Task instructions
The records that follow are to be repeated exactly, with the pictures removed.

Material for the task

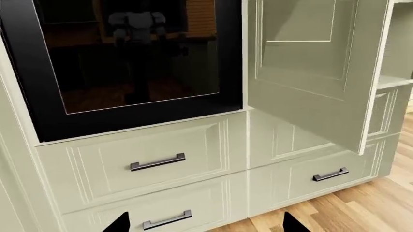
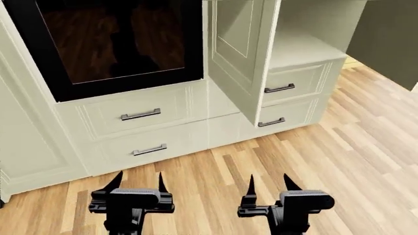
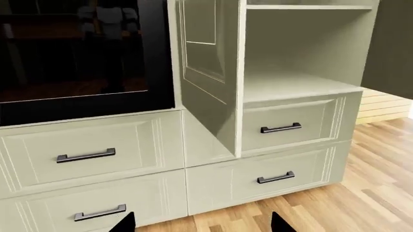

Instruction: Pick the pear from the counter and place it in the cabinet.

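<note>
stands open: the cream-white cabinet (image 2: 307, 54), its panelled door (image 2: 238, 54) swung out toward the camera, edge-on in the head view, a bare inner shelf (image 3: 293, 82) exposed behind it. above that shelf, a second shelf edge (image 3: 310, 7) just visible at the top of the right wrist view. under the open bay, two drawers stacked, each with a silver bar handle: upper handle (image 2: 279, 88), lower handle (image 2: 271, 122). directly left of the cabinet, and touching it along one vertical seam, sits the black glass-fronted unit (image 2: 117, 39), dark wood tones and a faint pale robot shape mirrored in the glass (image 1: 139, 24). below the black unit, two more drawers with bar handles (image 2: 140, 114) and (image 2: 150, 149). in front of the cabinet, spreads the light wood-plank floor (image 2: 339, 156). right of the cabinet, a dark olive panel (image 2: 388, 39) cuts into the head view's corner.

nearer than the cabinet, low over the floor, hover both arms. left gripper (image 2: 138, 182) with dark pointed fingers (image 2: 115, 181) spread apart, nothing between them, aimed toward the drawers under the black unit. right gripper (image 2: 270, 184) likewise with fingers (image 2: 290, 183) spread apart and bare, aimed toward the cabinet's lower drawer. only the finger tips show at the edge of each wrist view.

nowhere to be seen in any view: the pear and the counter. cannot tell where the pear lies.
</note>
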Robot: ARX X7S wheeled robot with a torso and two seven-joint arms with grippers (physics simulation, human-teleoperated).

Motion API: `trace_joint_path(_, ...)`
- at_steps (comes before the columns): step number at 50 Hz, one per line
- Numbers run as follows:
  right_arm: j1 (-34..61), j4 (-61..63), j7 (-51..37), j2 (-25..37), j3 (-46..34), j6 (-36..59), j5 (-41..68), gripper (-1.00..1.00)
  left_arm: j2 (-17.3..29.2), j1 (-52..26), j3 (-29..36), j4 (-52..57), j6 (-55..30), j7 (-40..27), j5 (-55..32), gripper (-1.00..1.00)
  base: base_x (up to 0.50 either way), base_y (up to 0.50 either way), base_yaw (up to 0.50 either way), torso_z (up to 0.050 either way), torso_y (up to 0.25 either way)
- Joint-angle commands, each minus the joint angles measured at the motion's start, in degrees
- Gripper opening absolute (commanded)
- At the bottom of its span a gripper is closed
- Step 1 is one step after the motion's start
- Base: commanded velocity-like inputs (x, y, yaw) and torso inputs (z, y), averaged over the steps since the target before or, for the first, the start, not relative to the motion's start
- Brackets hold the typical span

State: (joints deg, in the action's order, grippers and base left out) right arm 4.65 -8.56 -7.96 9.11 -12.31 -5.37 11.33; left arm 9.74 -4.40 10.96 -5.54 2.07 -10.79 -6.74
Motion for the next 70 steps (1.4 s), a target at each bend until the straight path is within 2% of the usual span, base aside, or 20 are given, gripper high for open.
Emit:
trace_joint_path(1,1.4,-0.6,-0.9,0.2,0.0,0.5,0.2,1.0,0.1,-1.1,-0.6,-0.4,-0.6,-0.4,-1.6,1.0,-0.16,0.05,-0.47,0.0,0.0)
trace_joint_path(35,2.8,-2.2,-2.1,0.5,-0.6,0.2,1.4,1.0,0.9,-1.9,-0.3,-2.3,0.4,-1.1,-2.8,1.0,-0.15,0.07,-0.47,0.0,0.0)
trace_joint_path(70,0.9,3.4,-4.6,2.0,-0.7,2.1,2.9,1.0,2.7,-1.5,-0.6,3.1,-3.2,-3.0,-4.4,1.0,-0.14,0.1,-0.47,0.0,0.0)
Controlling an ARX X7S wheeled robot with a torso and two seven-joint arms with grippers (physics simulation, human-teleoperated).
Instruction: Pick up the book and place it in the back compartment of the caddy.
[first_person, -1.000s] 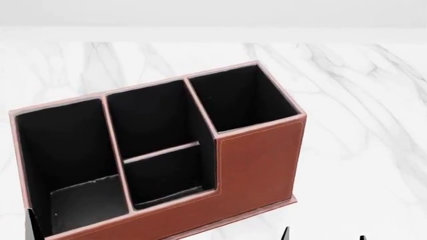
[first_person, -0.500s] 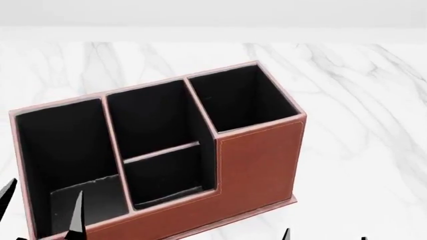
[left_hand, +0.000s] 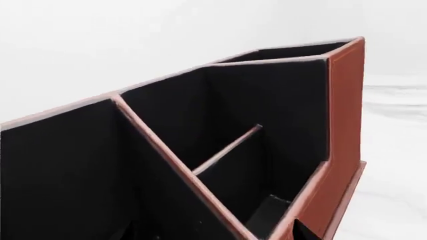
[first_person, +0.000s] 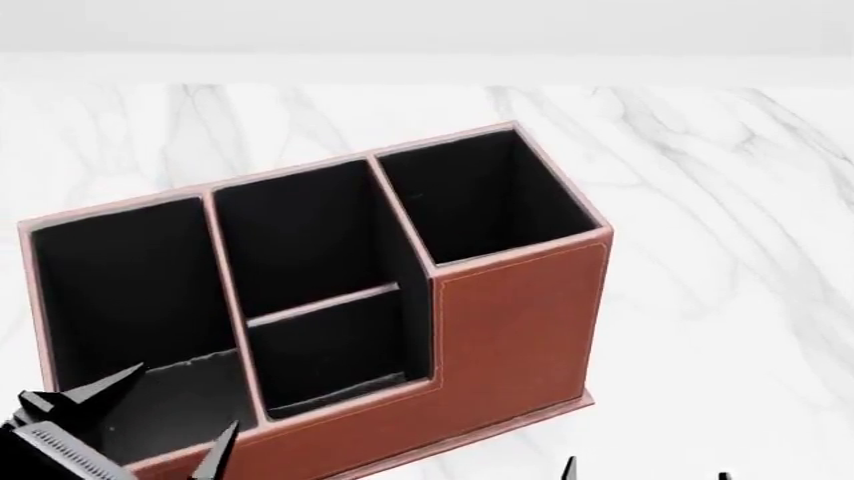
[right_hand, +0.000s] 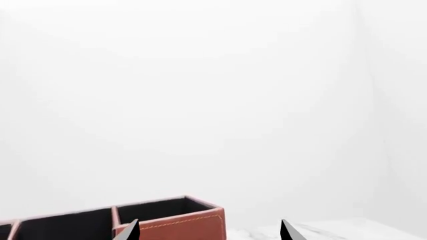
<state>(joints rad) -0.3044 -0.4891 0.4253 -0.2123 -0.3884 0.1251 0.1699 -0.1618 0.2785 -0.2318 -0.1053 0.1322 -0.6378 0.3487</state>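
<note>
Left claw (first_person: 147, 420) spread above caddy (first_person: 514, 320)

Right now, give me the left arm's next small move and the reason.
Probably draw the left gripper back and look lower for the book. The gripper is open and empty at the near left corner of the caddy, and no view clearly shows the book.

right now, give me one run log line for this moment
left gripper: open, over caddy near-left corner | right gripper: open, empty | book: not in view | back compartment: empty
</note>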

Answer section
Instruction: Pick the pear from the counter and place it in the cabinet.

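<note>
stands open: the cream-white cabinet (image 2: 307, 54), its panelled door (image 2: 238, 54) swung out toward the camera, edge-on in the head view, a bare inner shelf (image 3: 293, 82) exposed behind it. above that shelf, a second shelf edge (image 3: 310, 7) just visible at the top of the right wrist view. under the open bay, two drawers stacked, each with a silver bar handle: upper handle (image 2: 279, 88), lower handle (image 2: 271, 122). directly left of the cabinet, and touching it along one vertical seam, sits the black glass-fronted unit (image 2: 117, 39), dark wood tones and a faint pale robot shape mirrored in the glass (image 1: 139, 24). below the black unit, two more drawers with bar handles (image 2: 140, 114) and (image 2: 150, 149). in front of the cabinet, spreads the light wood-plank floor (image 2: 339, 156). right of the cabinet, a dark olive panel (image 2: 388, 39) cuts into the head view's corner.

nearer than the cabinet, low over the floor, hover both arms. left gripper (image 2: 138, 182) with dark pointed fingers (image 2: 115, 181) spread apart, nothing between them, aimed toward the drawers under the black unit. right gripper (image 2: 270, 184) likewise with fingers (image 2: 290, 183) spread apart and bare, aimed toward the cabinet's lower drawer. only the finger tips show at the edge of each wrist view.

nowhere to be seen in any view: the pear and the counter. cannot tell where the pear lies.
</note>
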Robot: ARX X7S wheeled robot with a torso and two seven-joint arms with grippers (physics simulation, human-teleoperated).

Motion API: `trace_joint_path(_, ...)`
- at_steps (comes before the columns): step number at 50 Hz, one per line
- Numbers run as follows:
  right_arm: j1 (-34..61), j4 (-61..63), j7 (-51..37), j2 (-25..37), j3 (-46..34), j6 (-36..59), j5 (-41..68), gripper (-1.00..1.00)
  left_arm: j2 (-17.3..29.2), j1 (-52..26), j3 (-29..36), j4 (-52..57), j6 (-55..30), j7 (-40..27), j5 (-55..32), gripper (-1.00..1.00)
  base: base_x (up to 0.50 either way), base_y (up to 0.50 either way), base_yaw (up to 0.50 either way), torso_z (up to 0.050 either way), torso_y (up to 0.25 either way)
- Joint-angle commands, each minus the joint angles measured at the motion's start, in degrees
- Gripper opening absolute (commanded)
- At the bottom of its span a gripper is closed
- Step 1 is one step after the motion's start
- Base: commanded velocity-like inputs (x, y, yaw) and torso inputs (z, y), averaged over the steps since the target before or, for the first, the start, not relative to the motion's start
- Brackets hold the typical span

State: (joints deg, in the action's order, grippers and base left out) right arm 4.65 -8.56 -7.96 9.11 -12.31 -5.37 11.33; left arm 9.74 -4.40 10.96 -5.54 2.07 -10.79 -6.74
Motion for the next 70 steps (1.4 s), a target at each bend until the straight path is within 2% of the usual span, base aside, or 20 are given, gripper high for open.
Emit:
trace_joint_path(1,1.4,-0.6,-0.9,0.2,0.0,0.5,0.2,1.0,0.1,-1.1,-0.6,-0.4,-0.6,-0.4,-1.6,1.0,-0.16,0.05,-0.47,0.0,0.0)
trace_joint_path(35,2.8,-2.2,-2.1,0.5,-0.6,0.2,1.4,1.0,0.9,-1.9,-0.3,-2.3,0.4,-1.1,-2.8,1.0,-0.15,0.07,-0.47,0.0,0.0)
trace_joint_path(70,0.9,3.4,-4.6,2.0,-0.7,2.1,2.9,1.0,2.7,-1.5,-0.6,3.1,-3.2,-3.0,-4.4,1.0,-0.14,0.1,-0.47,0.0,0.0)
Controlling an ARX X7S wheeled robot with a torso and two seven-joint arms with grippers (physics simulation, human-teleoperated).
Instruction: Pick up the book and place it in the back compartment of the caddy.
[first_person, -1.000s] 
[first_person, -0.500s] 
[left_hand, +0.000s] 
[first_person, +0.000s] 
[right_hand, +0.000s] 
<state>(joints rad) -0.3044 -0.4891 0.4253 -0.2123 -0.3884 0.1251 0.1699 -0.1618 0.2785 -0.2318 -0.1053 0.1322 -0.6378 0.3487</state>
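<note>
Left claw (first_person: 147, 420) spread above caddy (first_person: 514, 320)

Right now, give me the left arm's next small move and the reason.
Probably draw the left gripper back and look lower for the book. The gripper is open and empty at the near left corner of the caddy, and no view clearly shows the book.

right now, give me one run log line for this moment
left gripper: open, over caddy near-left corner | right gripper: open, empty | book: not in view | back compartment: empty
</note>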

The answer has been fully written out.